▶ Task: For the records below, give the count of lines holding the word "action" and nothing more.

Collected data:
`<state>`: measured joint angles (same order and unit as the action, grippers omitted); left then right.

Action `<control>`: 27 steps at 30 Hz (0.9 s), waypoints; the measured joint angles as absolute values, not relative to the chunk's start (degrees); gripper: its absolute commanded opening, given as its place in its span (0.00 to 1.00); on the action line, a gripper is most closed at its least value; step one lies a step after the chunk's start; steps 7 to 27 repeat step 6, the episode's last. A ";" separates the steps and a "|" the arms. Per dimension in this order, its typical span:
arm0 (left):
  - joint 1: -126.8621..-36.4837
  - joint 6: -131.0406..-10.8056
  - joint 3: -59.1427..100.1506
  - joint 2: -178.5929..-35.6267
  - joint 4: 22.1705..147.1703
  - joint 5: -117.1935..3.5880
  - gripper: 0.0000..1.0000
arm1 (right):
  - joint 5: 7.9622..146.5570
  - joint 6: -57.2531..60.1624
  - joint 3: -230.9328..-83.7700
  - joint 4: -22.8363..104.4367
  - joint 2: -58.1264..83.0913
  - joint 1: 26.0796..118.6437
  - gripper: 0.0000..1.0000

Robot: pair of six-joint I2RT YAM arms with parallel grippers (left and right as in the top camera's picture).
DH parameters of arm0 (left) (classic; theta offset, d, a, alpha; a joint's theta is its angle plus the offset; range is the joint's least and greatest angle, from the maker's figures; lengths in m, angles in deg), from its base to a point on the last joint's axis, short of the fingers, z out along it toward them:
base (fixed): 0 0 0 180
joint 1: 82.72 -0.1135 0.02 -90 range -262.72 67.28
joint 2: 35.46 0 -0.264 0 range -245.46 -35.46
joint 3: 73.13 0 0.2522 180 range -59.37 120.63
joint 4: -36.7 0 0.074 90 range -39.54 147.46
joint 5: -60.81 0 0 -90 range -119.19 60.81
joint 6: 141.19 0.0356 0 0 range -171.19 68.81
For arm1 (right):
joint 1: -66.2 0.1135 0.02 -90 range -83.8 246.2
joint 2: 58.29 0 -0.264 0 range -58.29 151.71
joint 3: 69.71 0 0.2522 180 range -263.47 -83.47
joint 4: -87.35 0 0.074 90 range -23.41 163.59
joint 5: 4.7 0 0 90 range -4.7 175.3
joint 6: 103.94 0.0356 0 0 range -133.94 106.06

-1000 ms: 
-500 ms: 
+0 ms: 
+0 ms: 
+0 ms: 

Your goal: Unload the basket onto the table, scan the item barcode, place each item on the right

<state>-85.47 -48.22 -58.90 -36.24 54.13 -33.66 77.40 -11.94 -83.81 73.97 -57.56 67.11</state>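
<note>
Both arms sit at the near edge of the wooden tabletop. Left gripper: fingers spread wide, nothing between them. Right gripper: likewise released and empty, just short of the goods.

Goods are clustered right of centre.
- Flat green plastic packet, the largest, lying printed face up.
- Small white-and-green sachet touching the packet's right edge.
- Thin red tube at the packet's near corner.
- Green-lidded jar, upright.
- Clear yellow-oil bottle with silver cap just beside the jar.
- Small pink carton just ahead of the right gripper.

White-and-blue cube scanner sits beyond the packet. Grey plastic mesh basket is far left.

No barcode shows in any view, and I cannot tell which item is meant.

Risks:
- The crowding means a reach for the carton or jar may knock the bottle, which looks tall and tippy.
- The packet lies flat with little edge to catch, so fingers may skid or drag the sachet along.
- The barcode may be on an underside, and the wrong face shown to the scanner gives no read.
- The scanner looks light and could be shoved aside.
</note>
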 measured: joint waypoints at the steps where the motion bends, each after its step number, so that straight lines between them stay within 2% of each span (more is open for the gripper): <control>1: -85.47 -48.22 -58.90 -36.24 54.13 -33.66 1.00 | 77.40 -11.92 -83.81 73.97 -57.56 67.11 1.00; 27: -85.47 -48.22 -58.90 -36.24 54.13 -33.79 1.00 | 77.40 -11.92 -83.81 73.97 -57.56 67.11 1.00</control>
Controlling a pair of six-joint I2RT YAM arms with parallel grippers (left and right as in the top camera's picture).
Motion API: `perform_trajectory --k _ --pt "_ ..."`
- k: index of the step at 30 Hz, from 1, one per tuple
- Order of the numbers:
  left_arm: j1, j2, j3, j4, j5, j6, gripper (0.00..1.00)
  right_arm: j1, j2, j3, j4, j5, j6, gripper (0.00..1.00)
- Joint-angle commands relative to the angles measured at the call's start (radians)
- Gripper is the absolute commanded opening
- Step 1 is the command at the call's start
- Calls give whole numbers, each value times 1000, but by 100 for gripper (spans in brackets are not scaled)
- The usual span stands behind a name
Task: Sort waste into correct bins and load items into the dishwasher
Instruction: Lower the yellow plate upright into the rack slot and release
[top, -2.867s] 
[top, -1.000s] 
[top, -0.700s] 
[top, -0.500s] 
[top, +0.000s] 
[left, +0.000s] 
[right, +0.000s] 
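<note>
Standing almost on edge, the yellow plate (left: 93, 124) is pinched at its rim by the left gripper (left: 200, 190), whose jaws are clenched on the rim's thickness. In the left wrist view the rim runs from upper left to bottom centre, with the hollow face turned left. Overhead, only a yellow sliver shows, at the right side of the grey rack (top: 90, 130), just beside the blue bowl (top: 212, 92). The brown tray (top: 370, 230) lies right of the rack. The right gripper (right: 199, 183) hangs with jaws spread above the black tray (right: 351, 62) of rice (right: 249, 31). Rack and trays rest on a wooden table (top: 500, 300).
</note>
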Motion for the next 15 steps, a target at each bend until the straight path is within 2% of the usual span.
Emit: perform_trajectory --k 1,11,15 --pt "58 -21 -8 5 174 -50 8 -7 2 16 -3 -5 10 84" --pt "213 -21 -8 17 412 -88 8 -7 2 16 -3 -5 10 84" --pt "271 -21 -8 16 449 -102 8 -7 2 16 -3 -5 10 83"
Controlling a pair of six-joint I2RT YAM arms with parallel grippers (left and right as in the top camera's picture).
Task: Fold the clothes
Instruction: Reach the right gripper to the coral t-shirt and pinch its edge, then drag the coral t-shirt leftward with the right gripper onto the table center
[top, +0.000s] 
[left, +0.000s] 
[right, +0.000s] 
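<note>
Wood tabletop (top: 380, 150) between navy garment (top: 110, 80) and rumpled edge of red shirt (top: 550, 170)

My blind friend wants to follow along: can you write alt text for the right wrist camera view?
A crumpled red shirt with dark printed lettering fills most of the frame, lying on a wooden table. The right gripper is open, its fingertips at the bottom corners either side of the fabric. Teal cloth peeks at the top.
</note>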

▶ Exercise output: 2